On the day of a PET study, no behavioral experiments were conducted. Prior to the start of the PET study, monkeys were anesthetized with 8 mg/kg ketamine and intubated. Anesthesia was maintained throughout the scan by inhaled isoflurane (1.5%). A Catheter (22-gauge angiocath; Becton Dickinson Vascular Access, Sandy, Utah, USA) was placed in an external vein by percutaneous stick for administration of [11C]DASB at the start of the scan and delivery of lactated ringer's solution (i.v.) to the monkey throughout the study. A paralytic (0.07 mg/kg vecuronium bromide) was administered i.v. and respiration was maintained by a ventilator. Supplemental doses of vecuronium bromide (0.1 mg/h) were administered throughout the study. [11C]DASB was injected at the start of the scan, followed by 3 ml heparinized saline. The average dose injected and specific activity for each group was: control, 8.3 mCi and 1090±386 mCi/μmole; MDMA, 8.5 mCi and 676±140 mCi/μmole; cocaine, 7.5 mCi and 3189±943 mCi/μmole.

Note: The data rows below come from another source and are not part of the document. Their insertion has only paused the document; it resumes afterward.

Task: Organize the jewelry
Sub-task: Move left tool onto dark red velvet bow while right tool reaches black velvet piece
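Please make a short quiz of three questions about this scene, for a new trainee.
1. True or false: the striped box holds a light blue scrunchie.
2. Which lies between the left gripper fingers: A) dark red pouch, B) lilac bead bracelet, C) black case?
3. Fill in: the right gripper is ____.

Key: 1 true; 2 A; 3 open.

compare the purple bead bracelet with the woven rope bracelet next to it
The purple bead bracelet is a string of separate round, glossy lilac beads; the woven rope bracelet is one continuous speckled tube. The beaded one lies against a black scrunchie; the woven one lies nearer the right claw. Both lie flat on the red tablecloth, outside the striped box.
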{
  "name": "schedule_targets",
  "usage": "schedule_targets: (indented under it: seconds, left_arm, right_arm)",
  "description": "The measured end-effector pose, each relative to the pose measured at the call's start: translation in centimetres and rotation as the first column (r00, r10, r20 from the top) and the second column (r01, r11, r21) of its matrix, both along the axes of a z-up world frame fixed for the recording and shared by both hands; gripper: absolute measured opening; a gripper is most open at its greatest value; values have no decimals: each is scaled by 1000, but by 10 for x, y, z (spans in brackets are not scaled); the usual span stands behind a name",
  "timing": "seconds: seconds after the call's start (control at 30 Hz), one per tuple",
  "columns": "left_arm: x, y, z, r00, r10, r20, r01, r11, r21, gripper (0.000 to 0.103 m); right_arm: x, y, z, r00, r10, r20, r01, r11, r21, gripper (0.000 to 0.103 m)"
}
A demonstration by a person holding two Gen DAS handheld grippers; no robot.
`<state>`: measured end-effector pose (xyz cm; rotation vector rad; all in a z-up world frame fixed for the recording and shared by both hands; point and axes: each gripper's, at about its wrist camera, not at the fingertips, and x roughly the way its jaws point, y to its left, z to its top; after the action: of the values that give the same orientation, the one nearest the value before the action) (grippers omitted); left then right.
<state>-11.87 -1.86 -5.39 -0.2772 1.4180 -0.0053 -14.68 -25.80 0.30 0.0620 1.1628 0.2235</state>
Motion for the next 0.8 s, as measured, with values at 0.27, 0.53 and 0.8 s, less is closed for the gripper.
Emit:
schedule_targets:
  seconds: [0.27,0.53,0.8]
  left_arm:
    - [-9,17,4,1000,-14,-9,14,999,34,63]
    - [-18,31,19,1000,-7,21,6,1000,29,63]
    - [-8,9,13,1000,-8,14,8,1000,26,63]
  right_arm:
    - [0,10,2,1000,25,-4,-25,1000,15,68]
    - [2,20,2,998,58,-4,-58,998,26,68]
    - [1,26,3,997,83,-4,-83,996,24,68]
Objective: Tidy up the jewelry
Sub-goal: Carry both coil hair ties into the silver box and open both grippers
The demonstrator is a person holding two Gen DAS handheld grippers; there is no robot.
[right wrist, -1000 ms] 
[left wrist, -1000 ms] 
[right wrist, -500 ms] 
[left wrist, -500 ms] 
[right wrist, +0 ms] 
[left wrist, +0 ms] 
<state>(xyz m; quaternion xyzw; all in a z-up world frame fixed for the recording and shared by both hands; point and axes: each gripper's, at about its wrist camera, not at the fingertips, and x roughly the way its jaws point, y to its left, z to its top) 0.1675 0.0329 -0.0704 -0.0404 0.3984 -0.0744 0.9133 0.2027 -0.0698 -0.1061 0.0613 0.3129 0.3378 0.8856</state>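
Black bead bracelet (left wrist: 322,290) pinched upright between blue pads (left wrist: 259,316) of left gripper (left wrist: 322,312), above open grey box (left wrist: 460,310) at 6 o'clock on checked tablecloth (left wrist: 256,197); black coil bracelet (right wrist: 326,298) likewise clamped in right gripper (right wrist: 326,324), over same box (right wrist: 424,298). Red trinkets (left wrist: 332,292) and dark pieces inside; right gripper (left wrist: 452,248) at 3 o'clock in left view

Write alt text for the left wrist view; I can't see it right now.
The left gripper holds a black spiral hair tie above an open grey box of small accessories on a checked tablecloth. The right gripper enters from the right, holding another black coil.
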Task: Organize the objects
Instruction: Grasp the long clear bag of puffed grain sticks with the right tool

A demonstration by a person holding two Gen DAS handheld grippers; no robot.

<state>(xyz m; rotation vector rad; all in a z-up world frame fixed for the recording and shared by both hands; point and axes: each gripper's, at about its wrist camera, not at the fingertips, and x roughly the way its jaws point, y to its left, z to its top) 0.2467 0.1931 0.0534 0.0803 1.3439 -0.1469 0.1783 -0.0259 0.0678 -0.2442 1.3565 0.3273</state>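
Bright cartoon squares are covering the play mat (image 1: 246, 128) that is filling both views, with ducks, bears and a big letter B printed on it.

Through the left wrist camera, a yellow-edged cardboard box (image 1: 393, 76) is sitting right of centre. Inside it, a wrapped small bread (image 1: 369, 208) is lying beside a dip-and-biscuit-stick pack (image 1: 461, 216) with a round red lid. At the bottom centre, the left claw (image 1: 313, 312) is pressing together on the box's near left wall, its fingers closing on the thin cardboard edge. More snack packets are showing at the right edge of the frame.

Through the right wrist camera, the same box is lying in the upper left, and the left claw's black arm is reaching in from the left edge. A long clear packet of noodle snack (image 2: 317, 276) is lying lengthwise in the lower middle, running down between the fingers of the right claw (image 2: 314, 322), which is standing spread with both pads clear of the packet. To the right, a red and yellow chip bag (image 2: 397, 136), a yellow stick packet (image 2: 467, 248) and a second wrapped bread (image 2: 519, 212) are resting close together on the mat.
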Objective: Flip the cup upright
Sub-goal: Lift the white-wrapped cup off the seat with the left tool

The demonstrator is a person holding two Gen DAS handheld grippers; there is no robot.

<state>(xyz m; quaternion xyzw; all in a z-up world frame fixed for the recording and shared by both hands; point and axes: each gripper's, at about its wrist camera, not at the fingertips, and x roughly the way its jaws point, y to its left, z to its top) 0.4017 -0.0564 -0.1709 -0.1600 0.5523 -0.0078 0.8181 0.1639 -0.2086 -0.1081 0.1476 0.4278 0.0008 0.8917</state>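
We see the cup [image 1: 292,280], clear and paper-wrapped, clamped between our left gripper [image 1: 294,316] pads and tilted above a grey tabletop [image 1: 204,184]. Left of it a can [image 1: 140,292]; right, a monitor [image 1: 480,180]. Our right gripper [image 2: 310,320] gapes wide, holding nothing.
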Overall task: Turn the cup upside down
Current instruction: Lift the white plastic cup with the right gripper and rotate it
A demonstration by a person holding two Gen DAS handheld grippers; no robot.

Each subject was imaged for 90 min from the time of radioligand injection on a GE Advance NXi PET Scanner (General Electric Systems, Milwaukee, WI). This device provides 35 contiguous transverse slices with a 4.25 mm center-to-center spacing over a 15.2 cm axial field of view (DeGrado et al, 1994). The first five frames of each study's PET image data were then added together. This summed image represents tracer uptake in the early part of the study and approximates a blood flow image. This image was then registered to the animal's MRI using the AIR algorithm (Woods et al, 1993) after extracting the brain image from the MRI using the method of Smith (2002). This method provides excellent registration of cortical and subcortical regions. Spherical ROIs for the caudate nucleus, putamen, ACC, and cerebellum were then drawn on each subject's MRI and transferred to their coregistered PET scans. Time–activity curves were generated and distribution volumes ratios (DVRs) were calculated using the cerebellum, a region relatively devoid of SERT, as the reference region and the graphical method of Logan et al (1996). This method has previously been shown to provide valid, reproducible measures of SERT binding potentials with low variance between subjects (Meyer et al, 2004). For all regions, DVRs from the right and left sides were not statistically different and were averaged.
Statistical Analysis
The primary dependent variable examined was the DVR for each ROI (caudate nucleus, putamen, and ACC). DVRs across all three experimental groups were analyzed using a one-way ANOVA with a post hoc Tukey's test for each ROI. In all cases, differences were considered significant at the 95% level of confidence (P<0.05).
RESULTS
The mean weekly intakes of MDMA ranged from approximately 4.0 to 22 mg/kg, and for cocaine ranged from approximately 2.0 to 24 mg/kg (Table 1). Individual and group mean DVRs are shown in Table 2. ANOVA revealed a main effect of SA history in the caudate nucleus (F2,9=10.99, P<0.01), putamen (F2,9=6.34, P<0.05), and ACC (F2,9=4.84, P<0.05). Post hoc analysis indicated significantly higher SERT availability in monkeys from the cocaine SA group compared to both MDMA SA and control monkeys in the caudate nucleus and putamen (P<0.05; Figure 1). There were no statistically significant differences between monkeys in the MDMA SA group and control subjects in these brain regions. In the ACC, SERT availability was significantly higher in the cocaine SA group compared to the MDMA SA group (P<0.05). In the ACC, mean DVRs were not different from the control group in either cocaine or MDMA SA monkeys.
DISCUSSION
The goal of the present study was to compare SERT availability in monkeys with histories of cocaine or MDMA exposure to drug-naïve control subjects using PET imaging. Compared to controls, monkeys with long-term cocaine SA histories had significantly higher levels of SERT availability in the caudate nucleus and putamen. In contrast, levels of SERT availability in monkeys with long-term MDMA SA histories were not significantly different from control subjects. These data provide evidence for differences in the neuropharmacological consequences of long-term cocaine and MDMA exposure, which may explain differences in the reinforcing strength of cocaine compared to MDMA (Lile et al, 2005).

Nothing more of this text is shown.